Bonjour,
J’ai lu récemment un article tout à fait intéressant et rassurant, publié dans Psychologies magazine (n°291 – décembre 2009). Le sujet commenté reste dans le cadre de nos réflexions sur ce blog.
Ce qui nous rend heureux, c’est… aimer notre travail. Ce qui le fait dire :
58% (*) des Français occupant un emploi n’aimeraient pas en changer. Ce qui est rassurant pour les employeurs, et a contrario, ne l’est pas s’ils prônent le changement dans tous ses états. Le changement est une composante inéluctable, perpétuel, qui répond à des enjeux de survie, à la fois de l’entreprise, mais aussi de l’employé, en faisant évoluer ses compétences, et donc son employabilité, pour rester compétitif lui aussi sur le marché du travail.

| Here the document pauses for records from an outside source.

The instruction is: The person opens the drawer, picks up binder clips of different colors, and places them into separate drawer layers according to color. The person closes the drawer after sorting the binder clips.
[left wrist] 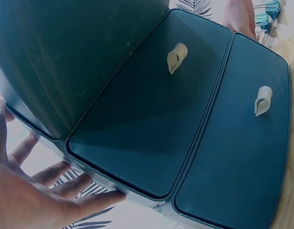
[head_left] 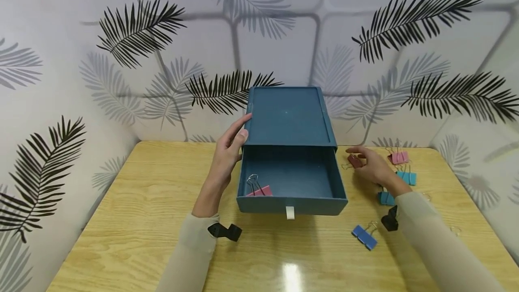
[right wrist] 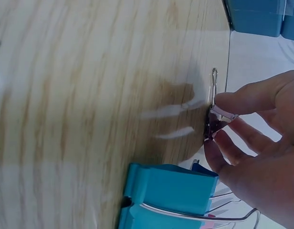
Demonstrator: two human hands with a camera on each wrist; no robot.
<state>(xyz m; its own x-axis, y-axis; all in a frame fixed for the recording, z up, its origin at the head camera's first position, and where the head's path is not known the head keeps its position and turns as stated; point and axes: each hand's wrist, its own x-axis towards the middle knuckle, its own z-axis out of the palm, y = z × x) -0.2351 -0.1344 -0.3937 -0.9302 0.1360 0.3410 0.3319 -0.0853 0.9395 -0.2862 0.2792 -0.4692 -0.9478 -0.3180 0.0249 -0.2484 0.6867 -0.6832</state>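
Observation:
A dark blue drawer unit (head_left: 285, 116) stands in the middle of the table, its top drawer (head_left: 263, 205) pulled out toward me. Inside the drawer, at the front left, lies a pink binder clip (head_left: 265, 190). My left hand (head_left: 223, 159) rests against the unit's left side, fingers extended and spread along it in the left wrist view. To the right of the unit, my right hand (head_left: 375, 168) pinches a dark red binder clip (head_left: 355, 161) between thumb and fingers, low over the table. Two lower drawers with pale pull tabs (left wrist: 177, 56) show closed in the left wrist view.
Right of the right hand are another pink clip (head_left: 400, 157) and teal binder clips (head_left: 407, 178), one (head_left: 386, 198) under the wrist. A blue binder clip (head_left: 365, 237) lies nearer me. The patterned wall (head_left: 275, 48) rises just behind the drawer unit.

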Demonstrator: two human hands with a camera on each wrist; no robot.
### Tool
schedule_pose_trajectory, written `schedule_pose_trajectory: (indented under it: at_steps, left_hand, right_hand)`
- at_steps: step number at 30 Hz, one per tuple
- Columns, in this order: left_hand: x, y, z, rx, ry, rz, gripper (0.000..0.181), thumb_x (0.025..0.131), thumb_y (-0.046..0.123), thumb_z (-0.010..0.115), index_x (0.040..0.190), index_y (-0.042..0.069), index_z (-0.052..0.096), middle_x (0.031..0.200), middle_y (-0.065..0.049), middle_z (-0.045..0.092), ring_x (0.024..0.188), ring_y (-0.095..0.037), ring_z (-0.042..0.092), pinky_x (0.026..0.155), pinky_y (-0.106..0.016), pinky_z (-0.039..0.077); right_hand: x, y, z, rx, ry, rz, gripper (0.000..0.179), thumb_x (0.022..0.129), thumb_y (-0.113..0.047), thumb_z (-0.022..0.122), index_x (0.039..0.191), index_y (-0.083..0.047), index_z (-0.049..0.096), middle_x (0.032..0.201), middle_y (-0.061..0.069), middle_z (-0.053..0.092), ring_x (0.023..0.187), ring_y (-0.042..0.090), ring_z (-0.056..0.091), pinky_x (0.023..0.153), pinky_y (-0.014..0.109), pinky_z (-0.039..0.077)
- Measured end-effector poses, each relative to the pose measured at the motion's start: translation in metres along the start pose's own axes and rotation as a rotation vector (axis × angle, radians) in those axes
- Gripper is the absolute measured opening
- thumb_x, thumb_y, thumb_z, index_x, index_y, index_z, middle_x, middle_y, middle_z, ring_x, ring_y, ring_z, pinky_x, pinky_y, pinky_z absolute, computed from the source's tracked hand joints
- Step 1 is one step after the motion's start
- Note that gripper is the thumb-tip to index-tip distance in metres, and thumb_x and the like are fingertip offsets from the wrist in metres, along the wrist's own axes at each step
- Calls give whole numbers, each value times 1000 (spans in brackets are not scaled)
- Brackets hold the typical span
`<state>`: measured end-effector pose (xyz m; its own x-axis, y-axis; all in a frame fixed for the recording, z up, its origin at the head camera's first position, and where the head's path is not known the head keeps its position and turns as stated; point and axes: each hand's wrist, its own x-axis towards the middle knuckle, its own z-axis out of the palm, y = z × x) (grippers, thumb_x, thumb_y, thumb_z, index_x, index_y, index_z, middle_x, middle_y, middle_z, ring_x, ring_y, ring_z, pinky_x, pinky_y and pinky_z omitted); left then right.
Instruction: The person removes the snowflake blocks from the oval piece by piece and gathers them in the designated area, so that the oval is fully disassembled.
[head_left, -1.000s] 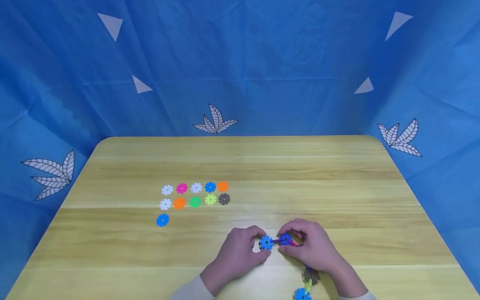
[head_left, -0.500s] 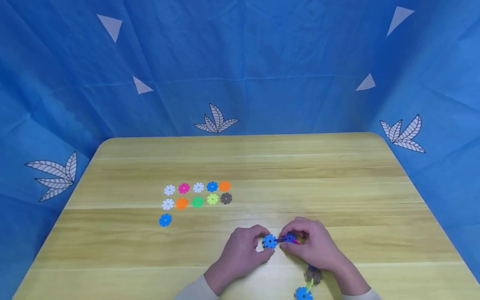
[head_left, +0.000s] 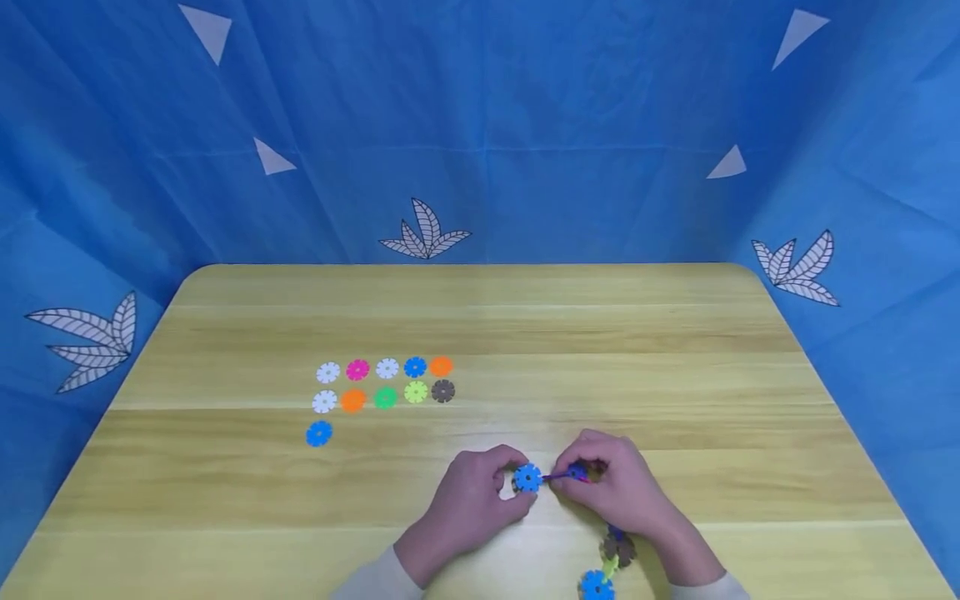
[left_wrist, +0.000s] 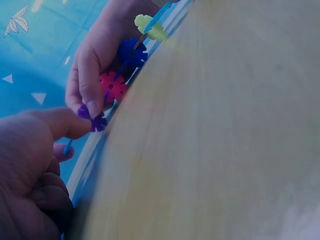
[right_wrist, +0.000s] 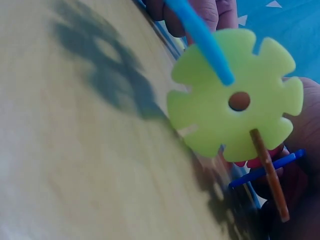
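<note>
My left hand (head_left: 468, 500) pinches a light blue notched snowflake disc (head_left: 528, 477) by its edges, between thumb and forefinger. Facing it, my right hand (head_left: 618, 483) pinches a purple snowflake disc (left_wrist: 98, 123), whose edge meets the light blue one. From the purple disc a chain of interlocked discs runs back under my right palm: pink (left_wrist: 112, 86), dark blue (left_wrist: 132, 53), then brown (head_left: 618, 550), yellow-green (right_wrist: 210, 110) and another blue disc (head_left: 597, 586) near the front edge of the head view. My right palm partly hides the chain's middle.
On the wooden table (head_left: 675, 333), left of centre, loose snowflake discs lie in two rows, among them white (head_left: 327, 372), pink (head_left: 357, 370), orange (head_left: 441, 367), green (head_left: 386, 397) and dark grey (head_left: 443, 391). A single blue disc (head_left: 318, 433) lies below them. Blue cloth (head_left: 480, 125) surrounds the table.
My right fingertips have shifted leftward along the chain, from around the dark blue disc onto the purple one. My left hand keeps its pinch on the light blue disc. The head view has shifted slightly.
</note>
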<state>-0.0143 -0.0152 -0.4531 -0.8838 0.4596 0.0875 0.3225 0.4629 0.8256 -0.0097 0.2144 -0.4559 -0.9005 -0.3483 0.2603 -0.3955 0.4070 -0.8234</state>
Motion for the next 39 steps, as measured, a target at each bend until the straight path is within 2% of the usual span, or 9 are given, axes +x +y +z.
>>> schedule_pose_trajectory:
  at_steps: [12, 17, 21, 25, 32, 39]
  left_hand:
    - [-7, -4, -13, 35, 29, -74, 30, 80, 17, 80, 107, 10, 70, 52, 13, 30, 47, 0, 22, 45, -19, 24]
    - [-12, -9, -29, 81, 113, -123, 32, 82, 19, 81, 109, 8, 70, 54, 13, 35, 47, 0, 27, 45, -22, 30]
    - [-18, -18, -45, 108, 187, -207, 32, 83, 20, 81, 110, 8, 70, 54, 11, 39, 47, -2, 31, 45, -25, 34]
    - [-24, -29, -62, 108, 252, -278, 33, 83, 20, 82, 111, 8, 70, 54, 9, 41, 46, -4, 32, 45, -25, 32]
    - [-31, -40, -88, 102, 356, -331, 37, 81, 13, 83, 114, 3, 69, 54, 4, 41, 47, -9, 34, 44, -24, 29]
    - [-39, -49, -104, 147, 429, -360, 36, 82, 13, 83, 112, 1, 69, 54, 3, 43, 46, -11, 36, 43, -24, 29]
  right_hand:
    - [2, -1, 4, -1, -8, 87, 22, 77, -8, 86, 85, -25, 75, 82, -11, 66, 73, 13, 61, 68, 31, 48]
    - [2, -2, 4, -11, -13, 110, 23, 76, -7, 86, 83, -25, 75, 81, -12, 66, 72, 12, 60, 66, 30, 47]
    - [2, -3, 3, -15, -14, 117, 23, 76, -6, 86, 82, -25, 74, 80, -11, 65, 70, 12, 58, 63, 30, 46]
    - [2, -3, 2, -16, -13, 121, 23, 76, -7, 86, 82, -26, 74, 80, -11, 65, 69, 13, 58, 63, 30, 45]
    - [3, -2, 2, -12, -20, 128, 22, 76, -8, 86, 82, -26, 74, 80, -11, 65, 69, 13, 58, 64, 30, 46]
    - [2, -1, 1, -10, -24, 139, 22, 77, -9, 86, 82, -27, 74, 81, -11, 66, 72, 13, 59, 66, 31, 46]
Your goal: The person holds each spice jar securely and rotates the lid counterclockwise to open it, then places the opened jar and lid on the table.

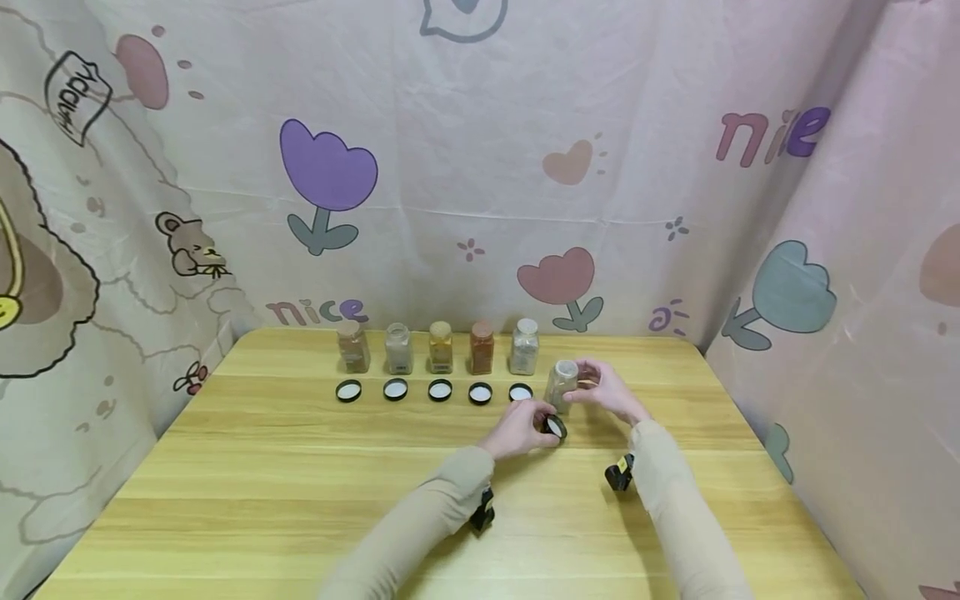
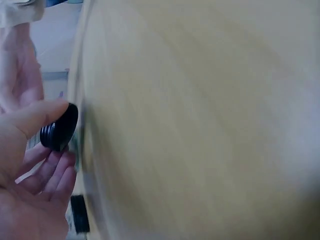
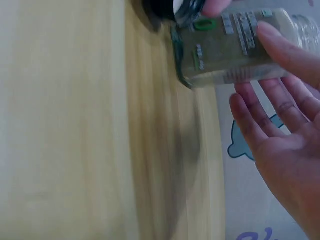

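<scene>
In the head view my left hand [image 1: 520, 429] pinches a black jar lid [image 1: 555, 427], tilted so its white lining shows. The left wrist view has the thumb on the rim of the lid [image 2: 61, 128] and fingers beneath it. Just beyond, my right hand [image 1: 606, 390] holds a clear spice jar [image 1: 562, 385] by its side, thumb and fingers around it. Greyish-green contents and a printed label show on the jar [image 3: 235, 47] in the right wrist view. The jar's mouth has no black lid on it. Whether its base touches the table cannot be told.
Several uncapped spice jars stand in a row at the back, from a brown one [image 1: 353, 347] to a whitish one [image 1: 524, 347]. Black lids, white side up, lie before them, the leftmost lid [image 1: 348, 391] included. A patterned curtain [image 1: 450, 167] hangs behind the wooden table [image 1: 300, 500].
</scene>
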The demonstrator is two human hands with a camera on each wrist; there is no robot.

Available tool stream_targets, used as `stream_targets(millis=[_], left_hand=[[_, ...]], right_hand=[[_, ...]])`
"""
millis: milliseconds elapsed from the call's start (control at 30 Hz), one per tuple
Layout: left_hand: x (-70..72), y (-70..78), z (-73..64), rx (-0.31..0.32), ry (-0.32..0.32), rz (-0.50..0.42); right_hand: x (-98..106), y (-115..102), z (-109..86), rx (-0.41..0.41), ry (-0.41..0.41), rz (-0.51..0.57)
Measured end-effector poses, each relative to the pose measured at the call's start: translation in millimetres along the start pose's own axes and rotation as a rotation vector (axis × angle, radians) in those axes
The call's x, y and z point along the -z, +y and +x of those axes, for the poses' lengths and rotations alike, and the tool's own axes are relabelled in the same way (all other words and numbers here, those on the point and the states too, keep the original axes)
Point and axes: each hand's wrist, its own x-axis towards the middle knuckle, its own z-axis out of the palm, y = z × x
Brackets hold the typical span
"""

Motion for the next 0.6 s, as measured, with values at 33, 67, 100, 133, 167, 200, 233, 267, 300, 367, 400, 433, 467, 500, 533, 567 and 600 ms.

Pour lire tous les résultats de l’enquête : http://www.psychologies.com/Moi/Se-connaitre/Bonheur/Articles-et-Dossiers/BIB-notre-bonheur-interieur-brut/Les-raisons-de-notre-bonheur/7Les-details-du-sondage
Inspirée également par mes propres croyances et expériences en la matière, nous devons donc nous intéresser au rôle des émotions au travail.
Motivation individuelle :
Ressentir et vivre des émotions – positives – constructives, idéalement – dans le cadre de nos activités professionnelles nous stimule à nous investir, nous impliquer davantage et réussir à mener à bien nos projets, voire imaginer et construire le futur. C’est un élément fort en termes de motivation individuelle. D’où nos fameuses attentes de recruteur : qu’est-ce qui vous motive à venir travailler avec nous ? Conseil de recruteuse aux candidat(e)s : être motivé(e) : nous le dire et nous le montrer (présentation, attitude, enthousiasme, force de persuasion).
Cela n’empêche pas de "dépassionner" et rationaliser le travail en adoptant une posture "adulte" (cf analyse transactionnelle – E. Berne). Il convient de trouver un équilibre entre qui nous sommes, et notre rôle dans l’organisation.
Décideurs et entreprise socialement responsables :
Décider, en écoutant notre part émotionnelle, place l’humain, au coeur de l’entreprise. C’est un élément à intégrer en termes de management d’équipe et d’entreprise, qui correspond notamment à nos attentes de la génération Y (jeunes nés après 1978). Pour développer ses compétences, vivez des expériences qui développent votre "côté dit féminin".
Souvent, les personnes "jouent un rôle" très différent dans la sphère professionnelle et la sphère privée. Etes-vous schizophrène à ce point ? Comment vous y retrouvez-vous ?
En développant nos sensibilités, nous tendrons à un concept – modèle de gouvernance d’entreprise plus éthique, socialement responsable, et plus profondément humaine.
Les émotions stimulent également l’apprentissage organisationnel, et favorisent l’évolution des entreprises. Des auteurs, telle que
Delphine Van Hoorebeke, travaillent sur le rôle de la contagion émotionnelle dans l’acceptation du changement organisationnel.
Vu que l’age de la retraite s’allonge, autant prendre le pied au travail.